In this study, the investigators aimed to identify new therapeutic regimens for the treatment of metastatic solid tumors, which are aggressive and mostly drug resistant; examples include ccRCC and TNBC. To meet this aim, the investigators treated 2 cancer cell lines—ccRCC and TNBC—with the HDAC inhibitor romidepsin and the methyltransferase inhibitor decitabine, both of which are FDA-approved for the treatment of various hematologic malignancies.
After treatment with these 2 inhibitors, growth of metastatic TNBC and stage 4 ccRCC cell lines was inhibited and cell death (apoptosis) was induced. More importantly, the investigators observed the synergistic re-expression of the tumor suppressor gene secreted frizzled-related protein one (sFRP1).
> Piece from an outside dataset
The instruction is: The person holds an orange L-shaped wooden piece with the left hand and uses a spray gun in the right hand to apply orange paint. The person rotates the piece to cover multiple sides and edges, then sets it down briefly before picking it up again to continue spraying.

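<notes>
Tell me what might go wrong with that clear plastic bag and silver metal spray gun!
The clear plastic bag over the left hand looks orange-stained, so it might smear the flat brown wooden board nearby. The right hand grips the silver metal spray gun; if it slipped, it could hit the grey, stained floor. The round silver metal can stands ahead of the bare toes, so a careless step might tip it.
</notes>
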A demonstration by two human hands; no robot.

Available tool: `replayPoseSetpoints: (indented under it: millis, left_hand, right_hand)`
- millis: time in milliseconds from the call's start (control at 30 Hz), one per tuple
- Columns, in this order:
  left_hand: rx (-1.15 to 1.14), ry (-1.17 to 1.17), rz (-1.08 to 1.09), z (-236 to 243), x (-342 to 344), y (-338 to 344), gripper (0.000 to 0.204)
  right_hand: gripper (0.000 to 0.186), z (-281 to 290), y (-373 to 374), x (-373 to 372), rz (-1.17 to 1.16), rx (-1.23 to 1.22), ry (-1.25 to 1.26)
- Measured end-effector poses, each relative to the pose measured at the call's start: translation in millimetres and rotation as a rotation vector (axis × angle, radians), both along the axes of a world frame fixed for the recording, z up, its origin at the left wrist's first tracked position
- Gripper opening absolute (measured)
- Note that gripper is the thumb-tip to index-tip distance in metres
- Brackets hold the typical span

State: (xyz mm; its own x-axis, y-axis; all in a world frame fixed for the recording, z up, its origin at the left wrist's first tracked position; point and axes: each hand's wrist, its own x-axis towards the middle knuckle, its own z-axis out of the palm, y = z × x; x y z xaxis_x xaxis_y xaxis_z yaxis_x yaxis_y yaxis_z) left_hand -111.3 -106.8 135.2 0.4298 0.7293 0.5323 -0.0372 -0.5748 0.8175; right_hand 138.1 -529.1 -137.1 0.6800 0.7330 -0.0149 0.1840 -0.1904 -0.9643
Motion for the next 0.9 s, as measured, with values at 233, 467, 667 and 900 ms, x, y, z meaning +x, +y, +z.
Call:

Turning off expression of sFRP1 prior to treatment enabled the investigators to show that this tumor suppressor gene mediates the growth inhibitory and apoptotic activity of combined romidepsin/decitabine. “Furthermore, addition of recombinant sFRP1 to ccRCC or TNBC cells inhibits cell growth in a dose-dependent manner through the induction of apoptosis, thus identifying that epigenetic silencing of sFRP1 contributes to renal and breast cancer cell survival,” the investigators wrote.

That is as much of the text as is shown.